Aim of the task: Write out all the entries below without any change.

Supplied material:
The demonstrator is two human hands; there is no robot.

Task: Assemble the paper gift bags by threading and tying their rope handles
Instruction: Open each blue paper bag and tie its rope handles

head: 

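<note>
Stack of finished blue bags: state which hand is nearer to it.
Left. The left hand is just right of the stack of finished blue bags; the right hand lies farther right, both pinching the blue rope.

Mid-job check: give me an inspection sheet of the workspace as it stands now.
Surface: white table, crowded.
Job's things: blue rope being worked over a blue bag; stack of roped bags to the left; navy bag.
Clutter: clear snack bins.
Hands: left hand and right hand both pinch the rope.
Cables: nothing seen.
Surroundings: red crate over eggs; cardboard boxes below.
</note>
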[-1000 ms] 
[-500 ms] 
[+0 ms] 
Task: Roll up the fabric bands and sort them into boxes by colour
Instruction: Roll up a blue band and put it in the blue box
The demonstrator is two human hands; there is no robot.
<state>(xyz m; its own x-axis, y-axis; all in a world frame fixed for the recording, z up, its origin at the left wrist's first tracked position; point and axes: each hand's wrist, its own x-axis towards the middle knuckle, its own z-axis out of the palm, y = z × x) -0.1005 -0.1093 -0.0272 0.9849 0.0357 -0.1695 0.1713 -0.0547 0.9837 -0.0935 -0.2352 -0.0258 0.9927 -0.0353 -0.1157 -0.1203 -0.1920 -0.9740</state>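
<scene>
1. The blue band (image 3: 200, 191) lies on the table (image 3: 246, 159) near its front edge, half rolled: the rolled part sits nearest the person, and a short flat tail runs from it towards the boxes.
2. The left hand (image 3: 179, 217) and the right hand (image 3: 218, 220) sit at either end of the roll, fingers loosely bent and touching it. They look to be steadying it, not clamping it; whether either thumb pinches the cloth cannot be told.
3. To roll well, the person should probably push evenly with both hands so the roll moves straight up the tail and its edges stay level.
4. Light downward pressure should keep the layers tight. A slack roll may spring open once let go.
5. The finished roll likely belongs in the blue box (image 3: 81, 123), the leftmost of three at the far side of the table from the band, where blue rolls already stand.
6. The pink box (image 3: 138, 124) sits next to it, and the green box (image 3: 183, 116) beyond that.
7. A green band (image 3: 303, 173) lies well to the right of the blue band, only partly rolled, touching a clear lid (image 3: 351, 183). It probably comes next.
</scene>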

Answer to the exercise:
The demonstrator is two human hands; there is no robot.

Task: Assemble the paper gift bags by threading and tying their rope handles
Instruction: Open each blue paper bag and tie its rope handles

head: 

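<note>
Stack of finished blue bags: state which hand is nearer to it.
Left. The left hand is just right of the stack of finished blue bags; the right hand lies farther right, both pinching the blue rope.

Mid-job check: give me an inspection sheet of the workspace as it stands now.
Surface: white table, crowded.
Job's things: blue rope being worked over a blue bag; stack of roped bags to the left; navy bag.
Clutter: clear snack bins.
Hands: left hand and right hand both pinch the rope.
Cables: nothing seen.
Surroundings: red crate over eggs; cardboard boxes below.
</note>
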[-1000 ms] 
[-500 ms] 
[+0 ms] 
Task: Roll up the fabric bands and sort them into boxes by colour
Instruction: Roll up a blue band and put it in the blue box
The demonstrator is two human hands; there is no robot.
<state>(xyz m; its own x-axis, y-axis; all in a world frame fixed for the recording, z up, its origin at the left wrist's first tracked position; point and axes: each hand's wrist, its own x-axis towards the middle knuckle, its own z-axis out of the palm, y = z × x) -0.1005 -0.1093 -0.0272 0.9849 0.0357 -0.1695 0.1713 -0.0547 0.9837 -0.0935 -0.2352 -0.0258 0.9927 -0.0353 -0.1157 -0.1203 -0.1920 -0.9740</state>
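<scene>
1. The blue band (image 3: 200, 191) lies on the table (image 3: 246, 159) near its front edge, half rolled: the rolled part sits nearest the person, and a short flat tail runs from it towards the boxes.
2. The left hand (image 3: 179, 217) and the right hand (image 3: 218, 220) sit at either end of the roll, fingers loosely bent and touching it. They look to be steadying it, not clamping it; whether either thumb pinches the cloth cannot be told.
3. To roll well, the person should probably push evenly with both hands so the roll moves straight up the tail and its edges stay level.
4. Light downward pressure should keep the layers tight. A slack roll may spring open once let go.
5. The finished roll likely belongs in the blue box (image 3: 81, 123), the leftmost of three at the far side of the table from the band, where blue rolls already stand.
6. The pink box (image 3: 138, 124) sits next to it, and the green box (image 3: 183, 116) beyond that.
7. A green band (image 3: 303, 173) lies well to the right of the blue band, only partly rolled, touching a clear lid (image 3: 351, 183). It probably comes next.
</scene>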

No further work remains on this exercise.